Samah Sisay, a Liberian immigrant who has spent years working as an immigration lawyer, said she has seen the criminalization play out as she has represented Black immigrants in courts and asylum offices. Even lauded laws and programs like Liberian Refugee Immigration Fairness, Temporary Protected Status and the Deferred Action for Childhood Arrivals include conditions that mean people who are convicted of certain crimes are ineligible. 

“Generally the issue with most things that Biden and other administrations put out around immigration is they always have what we call a ‘criminal carve out,’” Sisay said. “Most people recognize that the criminal legal system in the U.S. is racist and just criminalizes large chunks of people. And therefore Black immigrants get caught up in that and then are double punished by the immigration system because the immigration system validates the criminal system in a lot of ways.” 

Sisay said organizations that advocate for Black immigrants are calling on officials to address the ways immigration policies harm Black immigrants.
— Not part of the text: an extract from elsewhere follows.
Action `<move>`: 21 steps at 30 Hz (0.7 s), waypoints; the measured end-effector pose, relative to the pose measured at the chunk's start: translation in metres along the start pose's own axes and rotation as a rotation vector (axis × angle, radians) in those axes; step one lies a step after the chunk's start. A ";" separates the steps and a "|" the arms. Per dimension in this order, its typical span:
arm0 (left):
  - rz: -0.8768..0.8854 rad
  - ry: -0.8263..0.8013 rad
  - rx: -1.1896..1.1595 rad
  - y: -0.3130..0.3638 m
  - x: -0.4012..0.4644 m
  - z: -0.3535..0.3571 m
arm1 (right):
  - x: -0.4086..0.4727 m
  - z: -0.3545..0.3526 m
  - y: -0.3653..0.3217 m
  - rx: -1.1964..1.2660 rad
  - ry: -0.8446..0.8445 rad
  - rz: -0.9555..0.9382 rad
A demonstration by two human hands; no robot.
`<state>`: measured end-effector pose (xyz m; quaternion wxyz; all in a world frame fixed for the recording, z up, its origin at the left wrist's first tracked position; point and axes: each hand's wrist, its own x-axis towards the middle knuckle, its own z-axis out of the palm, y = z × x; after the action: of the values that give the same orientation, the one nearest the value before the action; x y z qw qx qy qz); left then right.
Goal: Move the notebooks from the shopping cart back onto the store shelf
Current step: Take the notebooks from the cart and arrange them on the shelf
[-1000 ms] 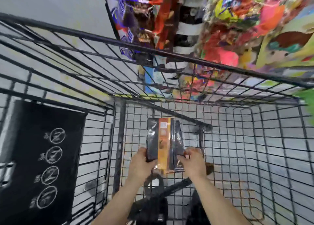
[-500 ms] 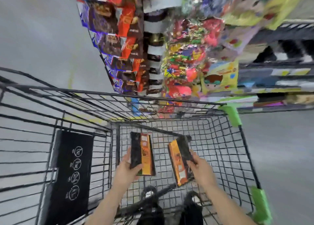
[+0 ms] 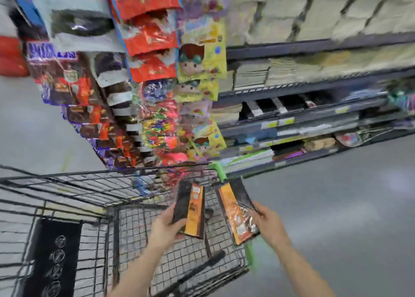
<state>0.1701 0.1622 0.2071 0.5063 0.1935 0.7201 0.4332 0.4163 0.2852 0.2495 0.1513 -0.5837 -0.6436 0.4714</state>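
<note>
I hold two black-and-orange notebooks above the right end of the wire shopping cart (image 3: pixel 67 184). My left hand (image 3: pixel 165 227) grips the lower end of one notebook (image 3: pixel 190 209), which stands nearly upright. My right hand (image 3: pixel 269 222) grips the right edge of the other notebook (image 3: pixel 235 213), tilted to the right and over the cart's rim. The store shelf (image 3: pixel 314 47) with stacked notebooks and paper rises to the upper right, beyond the cart. The picture is blurred.
Hanging bags of candy and snacks (image 3: pixel 146 67) fill a rack straight ahead, left of the shelf. A black sign panel (image 3: pixel 54 258) hangs on the cart's left side. Green corner guards (image 3: pixel 219 171) mark the cart's right corners. Grey floor (image 3: pixel 336 207) lies to the right.
The two notebooks, held together low in the cart a second ago, have been split, one per hand, and lifted up and right. My view has swung up toward the shelf.
</note>
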 end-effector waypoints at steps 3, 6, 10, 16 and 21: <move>0.043 0.027 -0.051 0.023 -0.012 0.057 | -0.004 -0.064 0.017 0.122 0.014 -0.037; 0.116 0.083 -0.084 0.042 -0.025 0.123 | 0.001 -0.130 0.053 0.204 0.054 -0.024; 0.220 0.087 -0.007 0.061 -0.033 0.208 | 0.011 -0.213 0.102 0.221 0.122 -0.001; 0.252 0.039 0.027 0.098 -0.033 0.307 | 0.029 -0.300 0.151 0.258 0.199 0.037; 0.243 -0.039 0.100 0.125 -0.006 0.358 | 0.050 -0.348 0.172 0.407 0.235 0.110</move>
<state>0.4737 0.3798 0.2724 0.4538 0.3129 0.7020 0.4509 0.7665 0.4581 0.2743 0.3137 -0.6263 -0.4804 0.5278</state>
In April, Black Alliance for Just Immigration officials highlighted shortcomings in the American Dream and Promise Act, a bill that would provide young immigrants who have been in the U.S. for a long time with pathways to permanent resident status. Those with felonies or three or more misdemeanors, including any offense involving marijuana, are ineligible. Black Alliance for Just Immigration officials said the bill was “anti-Black” in a statement on Twitter. “The criminal bars in the Dream and Promise Act reinforce the racist US carceral system,” officials tweeted

Organizers said efforts to support immigrants must take into account how Black immigrants are affected by policies that promote and enforce their criminalization. That means including Black immigrants in criminal justice reform, providing opportunities for those unjustly deported, addressing the crisis facing Black immigrants at the U.S.-Mexico border and addressing the criminalization-to-deportation pipeline.

“What a lot of people are upset about, with this pathway to citizenship that the Biden administration is claiming they’re going to dedicate money to, we know that at the end of the day only certain people will qualify for it,” Sisay said. 

“It’s going to play into this continuing narrative that’s existed in the U.S. for a long time about who is deserving as an immigrant. Oftentimes Black immigrants are not in that picture, and folks who have any contact with the criminal system are oftentimes left out.”